══ Provided material ══
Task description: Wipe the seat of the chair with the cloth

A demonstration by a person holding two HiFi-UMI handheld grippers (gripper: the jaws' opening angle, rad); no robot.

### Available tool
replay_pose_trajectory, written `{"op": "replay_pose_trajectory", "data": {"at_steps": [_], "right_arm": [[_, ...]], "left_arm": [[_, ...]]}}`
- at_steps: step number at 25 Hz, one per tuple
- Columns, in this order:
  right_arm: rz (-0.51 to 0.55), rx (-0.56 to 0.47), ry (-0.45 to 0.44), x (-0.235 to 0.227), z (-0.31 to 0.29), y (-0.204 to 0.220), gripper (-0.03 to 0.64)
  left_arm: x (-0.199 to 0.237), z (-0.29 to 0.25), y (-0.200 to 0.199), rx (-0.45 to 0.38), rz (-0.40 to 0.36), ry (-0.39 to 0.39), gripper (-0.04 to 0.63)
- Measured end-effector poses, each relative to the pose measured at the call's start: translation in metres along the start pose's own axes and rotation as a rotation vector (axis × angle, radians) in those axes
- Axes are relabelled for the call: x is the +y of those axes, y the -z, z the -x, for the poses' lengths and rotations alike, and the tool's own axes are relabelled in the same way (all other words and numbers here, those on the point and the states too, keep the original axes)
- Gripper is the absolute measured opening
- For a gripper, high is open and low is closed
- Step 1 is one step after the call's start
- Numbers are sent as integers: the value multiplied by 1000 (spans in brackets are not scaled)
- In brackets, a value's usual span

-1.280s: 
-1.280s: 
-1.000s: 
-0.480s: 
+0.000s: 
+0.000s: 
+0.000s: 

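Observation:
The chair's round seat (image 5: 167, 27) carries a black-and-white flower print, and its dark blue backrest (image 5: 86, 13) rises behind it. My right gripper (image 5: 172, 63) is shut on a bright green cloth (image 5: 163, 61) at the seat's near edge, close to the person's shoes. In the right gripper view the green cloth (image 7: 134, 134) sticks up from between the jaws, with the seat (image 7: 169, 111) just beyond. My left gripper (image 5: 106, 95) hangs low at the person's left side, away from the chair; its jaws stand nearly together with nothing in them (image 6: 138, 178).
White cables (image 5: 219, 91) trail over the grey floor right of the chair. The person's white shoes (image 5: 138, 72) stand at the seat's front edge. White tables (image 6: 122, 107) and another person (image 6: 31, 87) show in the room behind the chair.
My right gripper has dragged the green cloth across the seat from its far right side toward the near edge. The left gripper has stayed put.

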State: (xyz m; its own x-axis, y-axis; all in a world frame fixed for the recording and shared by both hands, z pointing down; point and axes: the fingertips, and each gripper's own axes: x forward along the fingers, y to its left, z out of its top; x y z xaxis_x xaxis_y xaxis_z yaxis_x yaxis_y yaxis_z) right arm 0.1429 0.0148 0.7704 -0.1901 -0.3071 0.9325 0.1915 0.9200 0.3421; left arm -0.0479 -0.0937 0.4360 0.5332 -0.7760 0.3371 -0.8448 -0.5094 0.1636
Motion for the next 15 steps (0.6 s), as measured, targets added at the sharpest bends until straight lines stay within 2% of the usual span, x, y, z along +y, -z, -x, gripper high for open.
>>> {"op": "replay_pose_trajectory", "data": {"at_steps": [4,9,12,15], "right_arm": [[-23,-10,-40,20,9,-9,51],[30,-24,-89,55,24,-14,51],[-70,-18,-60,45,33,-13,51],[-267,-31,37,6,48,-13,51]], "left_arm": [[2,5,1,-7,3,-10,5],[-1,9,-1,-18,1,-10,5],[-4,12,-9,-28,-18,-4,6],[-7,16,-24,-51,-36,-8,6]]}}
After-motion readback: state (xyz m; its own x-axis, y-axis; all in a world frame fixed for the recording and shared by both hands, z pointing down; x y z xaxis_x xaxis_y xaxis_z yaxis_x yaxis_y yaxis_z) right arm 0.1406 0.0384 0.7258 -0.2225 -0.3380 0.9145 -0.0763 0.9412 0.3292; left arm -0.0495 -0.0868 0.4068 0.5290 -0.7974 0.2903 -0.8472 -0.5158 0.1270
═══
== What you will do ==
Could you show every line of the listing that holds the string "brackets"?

== Solution for this task ==
- Numbers are sent as integers: the value multiplied by 1000 (spans in brackets are not scaled)
- In brackets, a value's usual span

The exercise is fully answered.